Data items
- - - - -

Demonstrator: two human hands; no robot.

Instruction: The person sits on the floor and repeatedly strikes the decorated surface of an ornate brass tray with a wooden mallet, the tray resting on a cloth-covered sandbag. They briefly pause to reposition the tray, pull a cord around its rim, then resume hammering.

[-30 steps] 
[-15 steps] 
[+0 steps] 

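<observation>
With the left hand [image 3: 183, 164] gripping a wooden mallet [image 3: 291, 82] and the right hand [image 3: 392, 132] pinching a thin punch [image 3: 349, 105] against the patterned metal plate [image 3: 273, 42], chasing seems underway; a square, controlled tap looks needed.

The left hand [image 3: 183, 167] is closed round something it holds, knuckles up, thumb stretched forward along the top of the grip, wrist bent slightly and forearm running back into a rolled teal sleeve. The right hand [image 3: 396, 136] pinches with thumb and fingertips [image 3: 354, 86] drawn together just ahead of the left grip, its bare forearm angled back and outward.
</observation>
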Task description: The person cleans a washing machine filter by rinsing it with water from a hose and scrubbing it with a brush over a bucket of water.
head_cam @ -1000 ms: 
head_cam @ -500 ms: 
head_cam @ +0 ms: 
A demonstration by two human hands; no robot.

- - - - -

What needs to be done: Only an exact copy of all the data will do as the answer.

Exercise result:
Demonstrator: two human hands; no robot.

Instruction: The person sits on the floor and repeatedly strikes the decorated surface of an ornate brass tray with a wooden mallet, the tray resting on a cloth-covered sandbag. They briefly pause to reposition the tray, pull a cord around its rim, then resume hammering.

[-30 steps] 
[-15 steps] 
[+0 steps] 

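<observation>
With the left hand [image 3: 183, 164] gripping a wooden mallet [image 3: 291, 82] and the right hand [image 3: 392, 132] pinching a thin punch [image 3: 349, 105] against the patterned metal plate [image 3: 273, 42], chasing seems underway; a square, controlled tap looks needed.

The left hand [image 3: 183, 167] is closed round something it holds, knuckles up, thumb stretched forward along the top of the grip, wrist bent slightly and forearm running back into a rolled teal sleeve. The right hand [image 3: 396, 136] pinches with thumb and fingertips [image 3: 354, 86] drawn together just ahead of the left grip, its bare forearm angled back and outward.
</observation>
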Task description: The person cleans a washing machine filter by rinsing it with water from a hose and scrubbing it with a brush over a bucket of water.
head_cam @ -1000 ms: 
head_cam @ -500 ms: 
head_cam @ +0 ms: 
A demonstration by two human hands; no robot.

No part of the exercise remains open.